■ ACTIVITY ■
Your response should be an exact reproduction of the data below, beginning at the line containing "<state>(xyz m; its" and ending with the final line.
[Start of Attachment]
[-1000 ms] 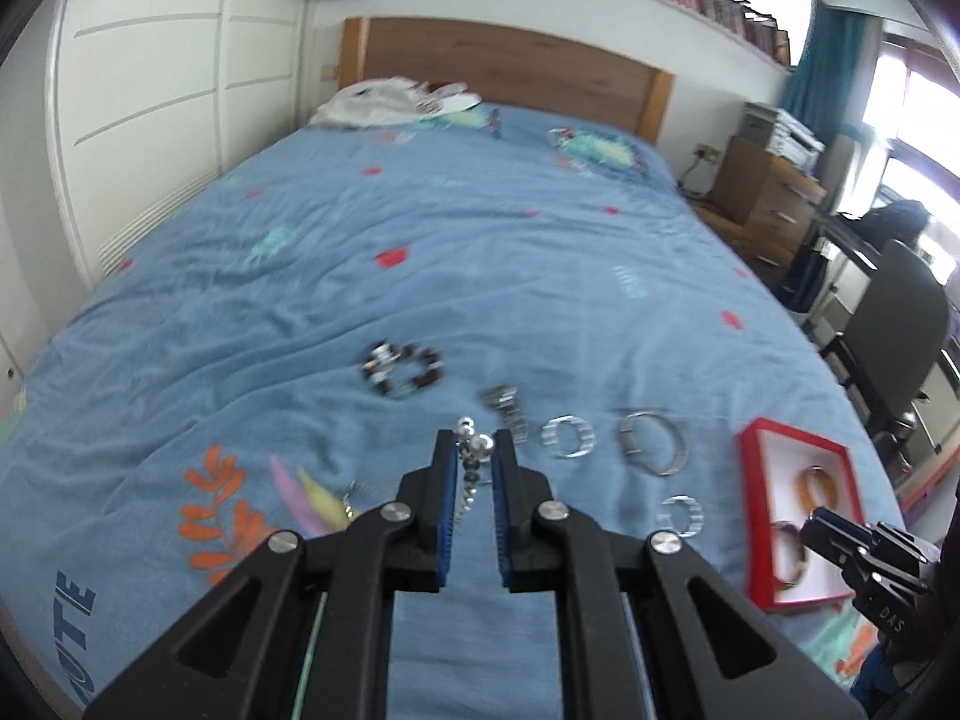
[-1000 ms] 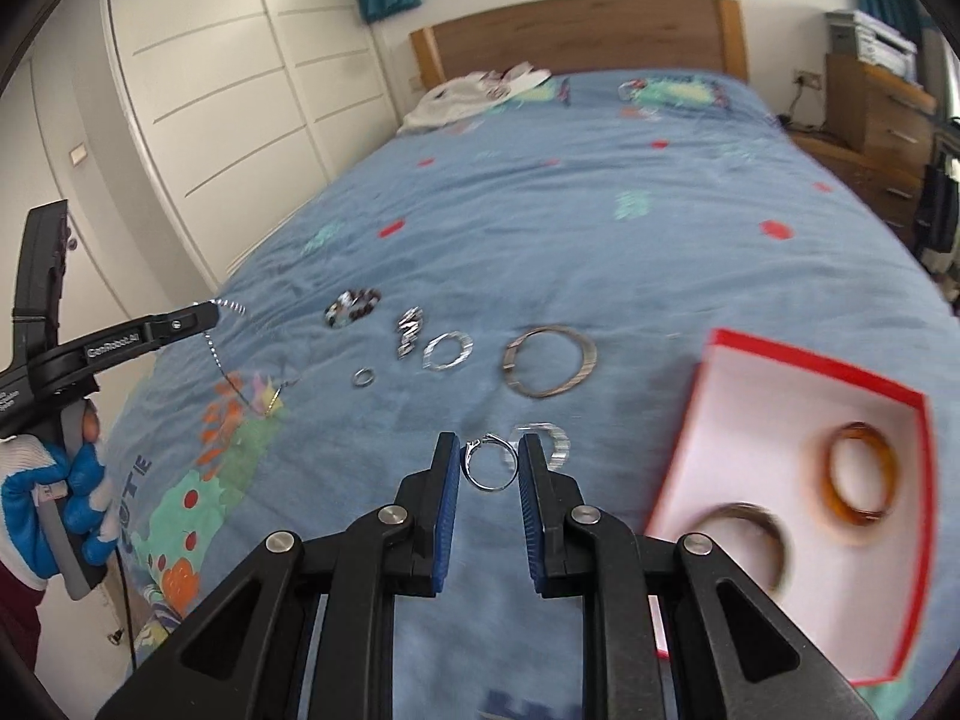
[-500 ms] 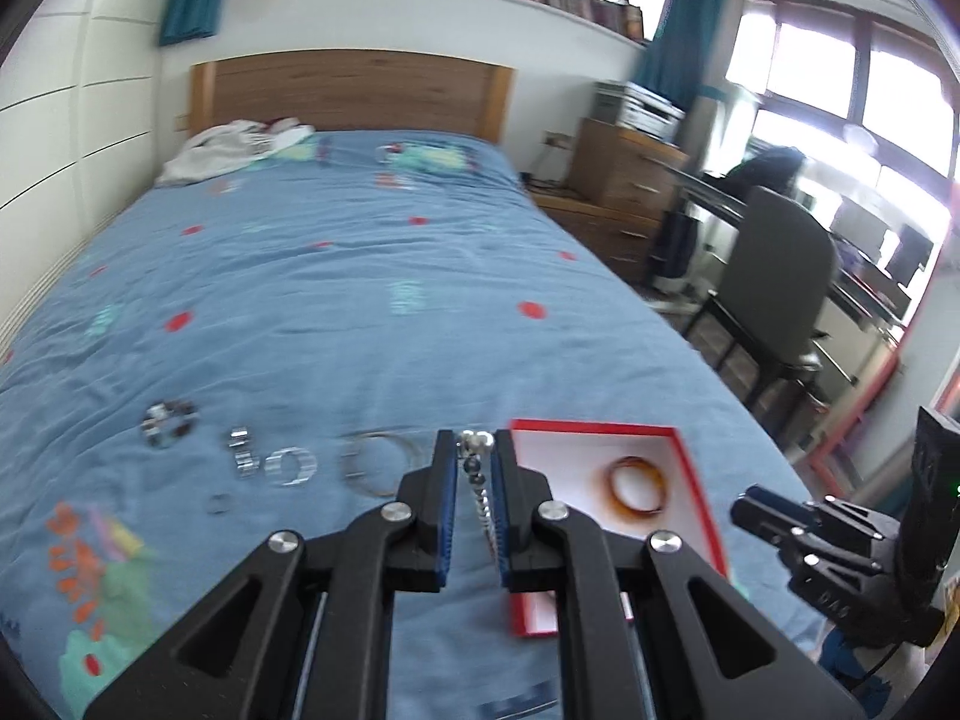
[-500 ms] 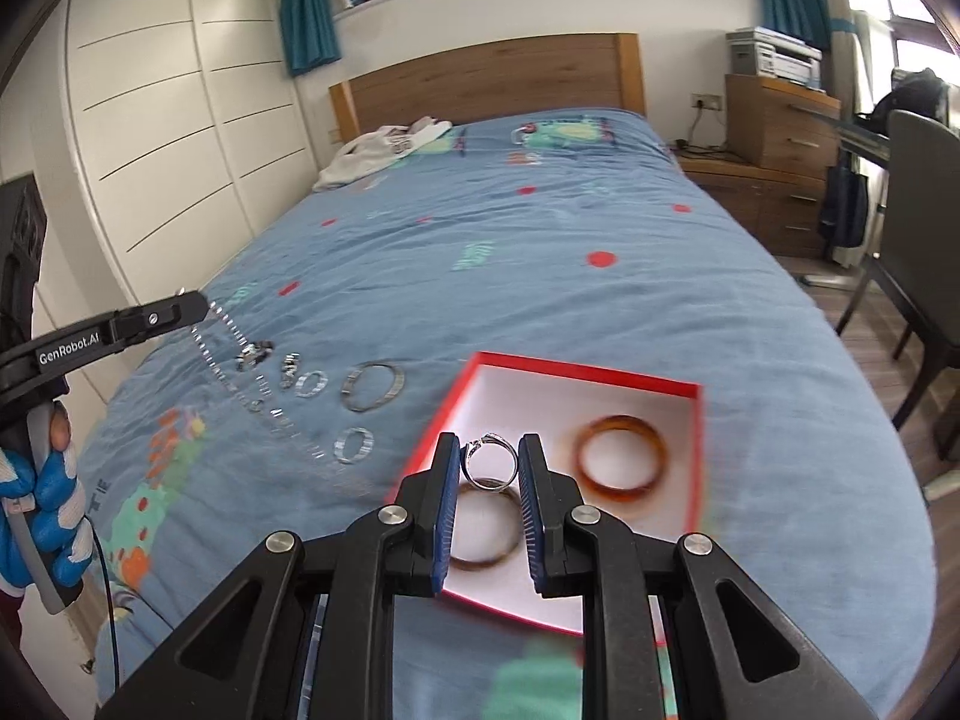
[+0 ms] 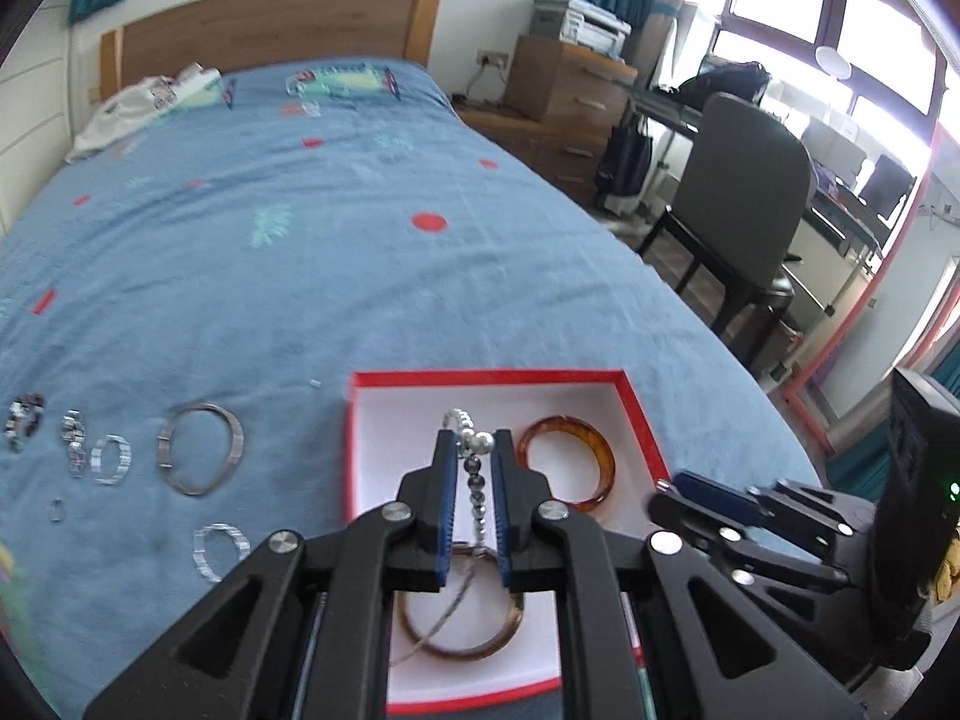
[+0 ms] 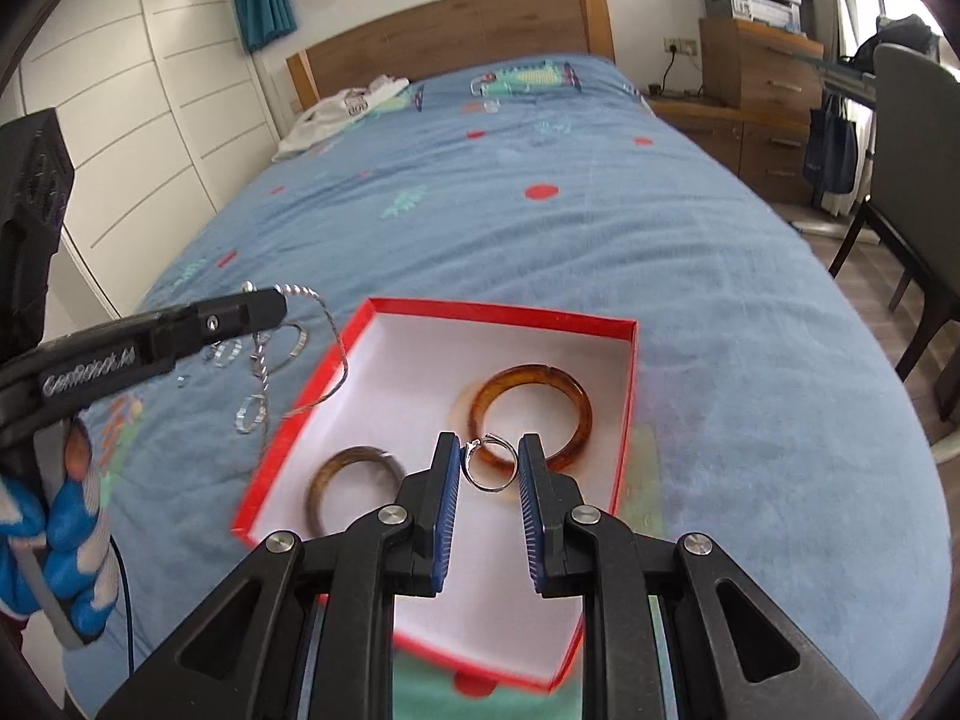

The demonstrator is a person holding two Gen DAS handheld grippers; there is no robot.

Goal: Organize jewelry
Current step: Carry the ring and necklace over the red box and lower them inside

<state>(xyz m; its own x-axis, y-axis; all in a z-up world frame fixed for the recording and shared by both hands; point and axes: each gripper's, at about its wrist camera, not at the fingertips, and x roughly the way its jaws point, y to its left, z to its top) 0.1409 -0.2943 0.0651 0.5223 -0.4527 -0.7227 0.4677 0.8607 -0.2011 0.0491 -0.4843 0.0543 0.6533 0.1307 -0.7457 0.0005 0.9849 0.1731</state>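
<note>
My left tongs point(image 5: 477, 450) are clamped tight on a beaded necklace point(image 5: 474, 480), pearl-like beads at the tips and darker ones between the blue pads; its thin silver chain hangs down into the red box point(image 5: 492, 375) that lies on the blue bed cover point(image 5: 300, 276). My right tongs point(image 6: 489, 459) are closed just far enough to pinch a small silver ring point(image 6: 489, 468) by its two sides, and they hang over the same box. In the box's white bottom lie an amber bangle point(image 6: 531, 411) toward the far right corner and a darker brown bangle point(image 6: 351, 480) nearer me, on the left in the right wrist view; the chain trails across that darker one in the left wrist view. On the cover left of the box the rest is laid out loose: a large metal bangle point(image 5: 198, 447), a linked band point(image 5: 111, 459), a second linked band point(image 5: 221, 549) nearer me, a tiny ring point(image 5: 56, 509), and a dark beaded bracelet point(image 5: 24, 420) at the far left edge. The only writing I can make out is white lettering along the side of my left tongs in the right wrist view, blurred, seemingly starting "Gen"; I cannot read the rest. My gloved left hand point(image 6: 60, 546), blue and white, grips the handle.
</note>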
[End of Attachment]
■ SOLUTION TO THIS PROBLEM ■
<state>(xyz m; its own x-axis, y-axis; all in a z-up world frame fixed for the recording and shared by both hands; point and axes: each gripper's, at about its wrist camera, not at the fingertips, and x roughly the way its jaws point, y to its left, z to its top) 0.1409 -0.2943 0.0651 0.5223 -0.4527 -0.7227 0.4677 0.8607 -0.2011 0.0491 -0.4843 0.0543 0.6533 0.1307 -0.7457 0.0005 0.9849 0.1731</state>
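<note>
My left tongs point(image 5: 477, 450) are clamped tight on a beaded necklace point(image 5: 474, 480), pearl-like beads at the tips and darker ones between the blue pads; its thin silver chain hangs down into the red box point(image 5: 492, 375) that lies on the blue bed cover point(image 5: 300, 276). My right tongs point(image 6: 489, 459) are closed just far enough to pinch a small silver ring point(image 6: 489, 468) by its two sides, and they hang over the same box. In the box's white bottom lie an amber bangle point(image 6: 531, 411) toward the far right corner and a darker brown bangle point(image 6: 351, 480) nearer me, on the left in the right wrist view; the chain trails across that darker one in the left wrist view. On the cover left of the box the rest is laid out loose: a large metal bangle point(image 5: 198, 447), a linked band point(image 5: 111, 459), a second linked band point(image 5: 221, 549) nearer me, a tiny ring point(image 5: 56, 509), and a dark beaded bracelet point(image 5: 24, 420) at the far left edge. The only writing I can make out is white lettering along the side of my left tongs in the right wrist view, blurred, seemingly starting "Gen"; I cannot read the rest. My gloved left hand point(image 6: 60, 546), blue and white, grips the handle.
</note>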

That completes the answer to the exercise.